Cinnamon And Sugar Cookie

Things from the weekend…

I signed up for an online CEU in GI Nutrition this weekend. The speakers were former UVA colleagues so that was neat! It was four+ hours on a Saturday though so I needed a fun breakfast – Adam and I split a Roast breakfast burrito (scrambled eggs, avocado, crispy potato, peppers and onions, hot sauce aioli, and I added sliced turkey) and fries.

Starbucks’ new sugar cookie cold foam is tasty but not as good as chocolate or pumpkin. Sandwiched between shots of espresso and cinnamon dolce sprinkles.

I made a dalgona iced coffee with cinnamon and chocolate milk (YUM).

Paired with an 88 Acres oatmeal chocolate chip bar that was also quite cinnamon-y.

I paired Whole Food’s hot bar chicken tenders and charred broccoli – and a hard boiled egg – with every kind of dipping sauce (ranch, blue cheese, Roast house sauce, honey mustard, bbq).

Dinner at Sandro’s, which someone at work highly recommended for Long Island Italian.

It was good! I got garlic broccoli rabe and the Mafaldine pasta with pesto, tomato sauce, Stracciatella, and toasted pine nuts. This was so satisfying.

This Is Halloween

I didn’t dress up this year but still considered it a successful Halloween; Adam and the dog and I packed bags of candy and drove around admiring decorations.

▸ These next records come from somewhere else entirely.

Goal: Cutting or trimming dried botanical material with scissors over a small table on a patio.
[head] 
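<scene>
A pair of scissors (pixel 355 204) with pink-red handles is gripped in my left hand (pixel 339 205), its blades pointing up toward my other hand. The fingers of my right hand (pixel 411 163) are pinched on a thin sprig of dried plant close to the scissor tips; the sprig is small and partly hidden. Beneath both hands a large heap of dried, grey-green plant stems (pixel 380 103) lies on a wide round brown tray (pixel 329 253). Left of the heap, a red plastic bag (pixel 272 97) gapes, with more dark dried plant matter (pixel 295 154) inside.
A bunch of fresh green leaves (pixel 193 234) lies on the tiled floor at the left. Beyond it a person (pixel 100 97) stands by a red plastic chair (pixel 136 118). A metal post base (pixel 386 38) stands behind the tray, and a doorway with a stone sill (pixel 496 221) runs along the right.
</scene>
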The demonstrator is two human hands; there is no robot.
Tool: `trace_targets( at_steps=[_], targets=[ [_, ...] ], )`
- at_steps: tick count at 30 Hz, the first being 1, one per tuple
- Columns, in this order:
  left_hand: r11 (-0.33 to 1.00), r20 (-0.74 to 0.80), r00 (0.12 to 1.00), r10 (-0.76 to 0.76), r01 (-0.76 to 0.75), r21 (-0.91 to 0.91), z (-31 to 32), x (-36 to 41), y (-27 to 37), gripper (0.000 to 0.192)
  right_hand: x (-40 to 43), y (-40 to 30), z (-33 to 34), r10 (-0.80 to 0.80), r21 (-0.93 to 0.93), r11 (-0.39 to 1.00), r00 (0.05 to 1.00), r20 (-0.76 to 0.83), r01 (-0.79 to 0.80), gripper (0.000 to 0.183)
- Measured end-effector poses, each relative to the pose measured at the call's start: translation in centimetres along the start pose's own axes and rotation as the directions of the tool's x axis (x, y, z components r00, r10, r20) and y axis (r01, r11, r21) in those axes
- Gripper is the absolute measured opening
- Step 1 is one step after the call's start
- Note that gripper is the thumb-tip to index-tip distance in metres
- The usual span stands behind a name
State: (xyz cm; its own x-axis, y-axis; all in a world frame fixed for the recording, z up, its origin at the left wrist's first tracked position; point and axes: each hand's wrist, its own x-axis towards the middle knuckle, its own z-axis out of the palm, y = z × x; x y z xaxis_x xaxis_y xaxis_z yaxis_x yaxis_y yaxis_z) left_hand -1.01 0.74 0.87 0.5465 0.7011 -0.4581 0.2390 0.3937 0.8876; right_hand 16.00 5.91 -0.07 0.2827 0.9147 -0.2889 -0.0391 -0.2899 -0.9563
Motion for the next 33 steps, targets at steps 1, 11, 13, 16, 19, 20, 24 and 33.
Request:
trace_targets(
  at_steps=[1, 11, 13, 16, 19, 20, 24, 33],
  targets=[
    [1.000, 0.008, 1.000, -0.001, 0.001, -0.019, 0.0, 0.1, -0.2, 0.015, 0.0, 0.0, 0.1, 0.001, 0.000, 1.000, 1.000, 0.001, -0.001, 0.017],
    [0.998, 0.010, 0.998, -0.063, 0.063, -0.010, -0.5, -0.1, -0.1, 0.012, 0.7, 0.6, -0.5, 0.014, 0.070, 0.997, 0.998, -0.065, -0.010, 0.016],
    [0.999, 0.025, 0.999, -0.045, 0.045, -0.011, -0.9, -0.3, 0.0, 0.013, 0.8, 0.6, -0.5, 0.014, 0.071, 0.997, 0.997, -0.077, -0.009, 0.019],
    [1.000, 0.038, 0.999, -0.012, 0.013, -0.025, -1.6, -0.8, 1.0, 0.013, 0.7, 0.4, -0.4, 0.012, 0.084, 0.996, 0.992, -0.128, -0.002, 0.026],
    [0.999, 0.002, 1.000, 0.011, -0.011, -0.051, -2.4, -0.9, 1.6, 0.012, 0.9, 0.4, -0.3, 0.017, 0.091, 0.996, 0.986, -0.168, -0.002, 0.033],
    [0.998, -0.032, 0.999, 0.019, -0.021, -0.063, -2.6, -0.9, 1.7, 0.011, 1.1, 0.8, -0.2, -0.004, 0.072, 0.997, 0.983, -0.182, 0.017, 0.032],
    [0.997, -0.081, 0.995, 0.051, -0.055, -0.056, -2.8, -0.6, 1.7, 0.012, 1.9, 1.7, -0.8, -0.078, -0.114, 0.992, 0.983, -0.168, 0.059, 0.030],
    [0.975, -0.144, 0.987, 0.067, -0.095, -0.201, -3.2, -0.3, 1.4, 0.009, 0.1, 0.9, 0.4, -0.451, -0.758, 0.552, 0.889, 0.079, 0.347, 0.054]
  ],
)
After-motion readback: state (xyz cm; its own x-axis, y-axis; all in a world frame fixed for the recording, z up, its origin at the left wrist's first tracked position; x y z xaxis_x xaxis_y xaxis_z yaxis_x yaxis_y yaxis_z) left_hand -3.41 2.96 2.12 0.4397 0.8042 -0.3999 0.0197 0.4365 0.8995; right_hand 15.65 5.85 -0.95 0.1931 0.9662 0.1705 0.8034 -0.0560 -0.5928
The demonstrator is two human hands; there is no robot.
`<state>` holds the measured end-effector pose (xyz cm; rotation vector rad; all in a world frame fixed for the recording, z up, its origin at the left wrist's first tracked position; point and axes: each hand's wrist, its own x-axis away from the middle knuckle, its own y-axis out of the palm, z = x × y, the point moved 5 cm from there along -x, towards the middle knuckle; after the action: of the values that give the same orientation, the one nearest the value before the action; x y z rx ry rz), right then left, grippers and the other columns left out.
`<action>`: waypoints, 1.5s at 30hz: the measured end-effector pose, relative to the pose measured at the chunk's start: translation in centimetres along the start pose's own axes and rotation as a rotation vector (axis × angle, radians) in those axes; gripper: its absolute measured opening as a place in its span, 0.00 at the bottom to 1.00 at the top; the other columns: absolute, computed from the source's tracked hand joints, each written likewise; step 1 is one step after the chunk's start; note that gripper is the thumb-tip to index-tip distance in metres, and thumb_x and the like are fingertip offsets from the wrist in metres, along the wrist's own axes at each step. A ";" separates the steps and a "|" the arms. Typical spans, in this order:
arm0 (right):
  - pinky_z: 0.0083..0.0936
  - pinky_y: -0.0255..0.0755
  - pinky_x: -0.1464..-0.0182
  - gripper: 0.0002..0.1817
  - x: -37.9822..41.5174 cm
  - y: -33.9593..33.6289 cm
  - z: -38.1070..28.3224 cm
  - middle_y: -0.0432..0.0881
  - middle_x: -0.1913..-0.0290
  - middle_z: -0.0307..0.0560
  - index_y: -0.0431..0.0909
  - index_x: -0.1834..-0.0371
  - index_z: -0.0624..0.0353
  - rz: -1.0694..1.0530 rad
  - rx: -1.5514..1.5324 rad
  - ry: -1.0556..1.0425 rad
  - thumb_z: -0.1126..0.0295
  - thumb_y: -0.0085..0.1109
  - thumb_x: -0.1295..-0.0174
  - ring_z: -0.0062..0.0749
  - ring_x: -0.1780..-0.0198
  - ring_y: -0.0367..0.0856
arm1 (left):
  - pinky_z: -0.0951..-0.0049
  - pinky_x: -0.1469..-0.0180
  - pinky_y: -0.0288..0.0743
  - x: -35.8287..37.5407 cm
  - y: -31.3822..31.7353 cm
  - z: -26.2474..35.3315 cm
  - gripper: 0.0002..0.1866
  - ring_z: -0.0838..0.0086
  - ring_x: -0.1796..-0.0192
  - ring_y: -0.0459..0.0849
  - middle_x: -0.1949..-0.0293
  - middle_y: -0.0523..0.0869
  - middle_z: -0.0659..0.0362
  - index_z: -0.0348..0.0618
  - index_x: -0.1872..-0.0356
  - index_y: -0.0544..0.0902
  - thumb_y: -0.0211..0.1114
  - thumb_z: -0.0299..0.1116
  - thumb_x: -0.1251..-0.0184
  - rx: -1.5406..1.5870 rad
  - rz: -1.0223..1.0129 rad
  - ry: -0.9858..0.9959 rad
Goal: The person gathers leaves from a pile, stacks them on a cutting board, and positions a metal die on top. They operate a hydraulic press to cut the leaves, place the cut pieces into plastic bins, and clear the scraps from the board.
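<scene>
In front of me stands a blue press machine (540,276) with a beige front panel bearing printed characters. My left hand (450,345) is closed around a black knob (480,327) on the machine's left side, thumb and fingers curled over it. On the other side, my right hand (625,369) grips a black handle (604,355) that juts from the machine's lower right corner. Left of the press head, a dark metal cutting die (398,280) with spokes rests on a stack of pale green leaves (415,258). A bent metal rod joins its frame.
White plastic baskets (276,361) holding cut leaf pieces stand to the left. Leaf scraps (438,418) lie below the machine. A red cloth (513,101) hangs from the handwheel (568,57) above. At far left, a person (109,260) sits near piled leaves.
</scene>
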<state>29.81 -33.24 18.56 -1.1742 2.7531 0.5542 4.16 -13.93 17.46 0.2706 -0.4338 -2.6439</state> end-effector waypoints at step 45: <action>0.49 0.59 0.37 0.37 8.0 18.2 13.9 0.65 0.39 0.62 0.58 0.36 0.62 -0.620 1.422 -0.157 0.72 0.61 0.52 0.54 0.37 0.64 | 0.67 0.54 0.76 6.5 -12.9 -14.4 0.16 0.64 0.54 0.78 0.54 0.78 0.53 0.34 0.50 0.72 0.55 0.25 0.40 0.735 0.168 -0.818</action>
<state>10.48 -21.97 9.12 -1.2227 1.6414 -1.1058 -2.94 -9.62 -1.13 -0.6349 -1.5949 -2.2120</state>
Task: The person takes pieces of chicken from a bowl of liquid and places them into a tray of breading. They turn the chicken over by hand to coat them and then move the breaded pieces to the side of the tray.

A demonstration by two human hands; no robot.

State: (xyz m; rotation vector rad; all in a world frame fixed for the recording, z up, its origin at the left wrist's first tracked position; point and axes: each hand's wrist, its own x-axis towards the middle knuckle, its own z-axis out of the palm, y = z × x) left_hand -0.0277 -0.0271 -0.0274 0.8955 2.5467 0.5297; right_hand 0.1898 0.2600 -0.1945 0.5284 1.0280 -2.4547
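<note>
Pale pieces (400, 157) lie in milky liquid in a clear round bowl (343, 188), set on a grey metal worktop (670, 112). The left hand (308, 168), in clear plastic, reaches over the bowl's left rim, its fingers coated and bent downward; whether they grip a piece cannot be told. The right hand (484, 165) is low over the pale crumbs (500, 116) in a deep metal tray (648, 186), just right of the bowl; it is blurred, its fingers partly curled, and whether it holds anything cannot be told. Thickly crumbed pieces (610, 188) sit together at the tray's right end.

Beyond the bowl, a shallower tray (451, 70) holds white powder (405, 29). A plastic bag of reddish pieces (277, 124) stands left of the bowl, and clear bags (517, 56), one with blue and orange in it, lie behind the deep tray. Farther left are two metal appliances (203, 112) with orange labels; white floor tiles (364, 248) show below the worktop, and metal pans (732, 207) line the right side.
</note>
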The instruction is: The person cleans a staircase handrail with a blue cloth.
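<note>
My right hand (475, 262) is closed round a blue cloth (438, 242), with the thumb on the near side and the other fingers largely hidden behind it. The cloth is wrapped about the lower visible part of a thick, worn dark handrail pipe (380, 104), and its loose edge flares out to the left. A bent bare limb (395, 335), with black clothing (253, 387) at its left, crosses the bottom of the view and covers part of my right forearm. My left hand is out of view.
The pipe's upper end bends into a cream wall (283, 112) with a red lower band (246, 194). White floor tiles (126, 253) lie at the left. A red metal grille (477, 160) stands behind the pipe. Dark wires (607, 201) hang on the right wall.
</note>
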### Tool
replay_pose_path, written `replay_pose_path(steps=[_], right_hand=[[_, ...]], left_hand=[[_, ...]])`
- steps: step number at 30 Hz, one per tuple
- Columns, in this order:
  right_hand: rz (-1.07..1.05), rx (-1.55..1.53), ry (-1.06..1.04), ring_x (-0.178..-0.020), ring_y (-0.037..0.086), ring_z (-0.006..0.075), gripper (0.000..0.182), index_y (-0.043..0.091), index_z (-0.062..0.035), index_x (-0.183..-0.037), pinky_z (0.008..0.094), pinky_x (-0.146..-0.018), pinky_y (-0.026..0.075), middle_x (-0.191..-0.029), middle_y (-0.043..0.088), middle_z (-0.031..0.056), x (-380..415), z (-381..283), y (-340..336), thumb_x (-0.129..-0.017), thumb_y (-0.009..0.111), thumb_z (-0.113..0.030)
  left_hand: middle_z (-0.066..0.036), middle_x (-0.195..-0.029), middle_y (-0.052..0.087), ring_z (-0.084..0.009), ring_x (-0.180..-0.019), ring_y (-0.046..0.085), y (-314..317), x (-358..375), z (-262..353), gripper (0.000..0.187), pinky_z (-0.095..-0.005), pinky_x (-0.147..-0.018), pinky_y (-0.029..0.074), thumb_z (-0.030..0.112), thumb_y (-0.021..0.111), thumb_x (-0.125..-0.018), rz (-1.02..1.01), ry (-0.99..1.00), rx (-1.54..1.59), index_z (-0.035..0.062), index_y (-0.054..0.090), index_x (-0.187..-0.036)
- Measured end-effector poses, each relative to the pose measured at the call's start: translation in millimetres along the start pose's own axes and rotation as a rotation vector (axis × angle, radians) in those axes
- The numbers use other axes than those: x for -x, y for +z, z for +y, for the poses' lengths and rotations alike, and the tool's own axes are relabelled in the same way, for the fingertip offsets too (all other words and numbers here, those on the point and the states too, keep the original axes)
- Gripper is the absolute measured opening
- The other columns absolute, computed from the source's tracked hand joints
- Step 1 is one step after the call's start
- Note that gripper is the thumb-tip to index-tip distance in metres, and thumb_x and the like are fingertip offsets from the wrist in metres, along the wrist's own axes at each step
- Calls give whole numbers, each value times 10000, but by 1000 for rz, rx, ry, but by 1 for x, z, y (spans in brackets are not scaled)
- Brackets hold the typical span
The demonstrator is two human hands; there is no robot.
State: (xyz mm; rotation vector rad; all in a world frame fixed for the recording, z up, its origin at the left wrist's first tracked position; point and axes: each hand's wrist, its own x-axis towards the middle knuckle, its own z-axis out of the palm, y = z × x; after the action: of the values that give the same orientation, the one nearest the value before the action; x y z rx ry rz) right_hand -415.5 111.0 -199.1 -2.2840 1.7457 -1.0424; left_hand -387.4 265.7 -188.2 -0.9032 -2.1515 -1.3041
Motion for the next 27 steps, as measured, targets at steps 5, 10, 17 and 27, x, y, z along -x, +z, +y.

Related – this candy corn hared cider was better in concept than flavor but still fun.

Other highlights from the week…

This Blue Point Big Mother Pumpkin was the last of (and one of the best of) the pumpkin beers.

Made Good cinnamon bun oat bar with fresh strawberries.

Trader Joe’s dried baby pineapple. Their selection of (unsweetened and unsulfured) dried fruit is unmatched.

An aggressively Southern snack hour. Stubbs BBQ chips with pimento cheese. Pro-tip – I served the dip warm with honey and spiced pecans on top.

This week’s dinners were all about the sauces! Trader Joe’s scallion pancakes + cucumber salad with Sriracha, sugar, soy sauce, and rice vinegar + canned salmon salad with Sriracha, mayo, and soy sauce + Sriracha, Kewpie, oyster sauce, and furikake.

Fried mini tofu, Sea For Yourself bechamel and sherry lobster cake, roasted purple cauliflower, and a toasted miso sesame dipping sauce (in a saucepan over low heat – canola oil, miso, tahini, urfa pepper; whisked with mayo and a squeeze of lemon).

Bok choy sauteed with miso and ginger and Mandu chicken and vegetable dumplings. Plus a spicy peanut dipping sauce (for 2 big servings – 2 Tbsp peanut butter, 2 Tbsp hot water, 1/2 tsp brown sugar, heaping 1/2 tsp Sriracha, 1/2 tsp soy sauce, 1/2 tsp rice vinegar).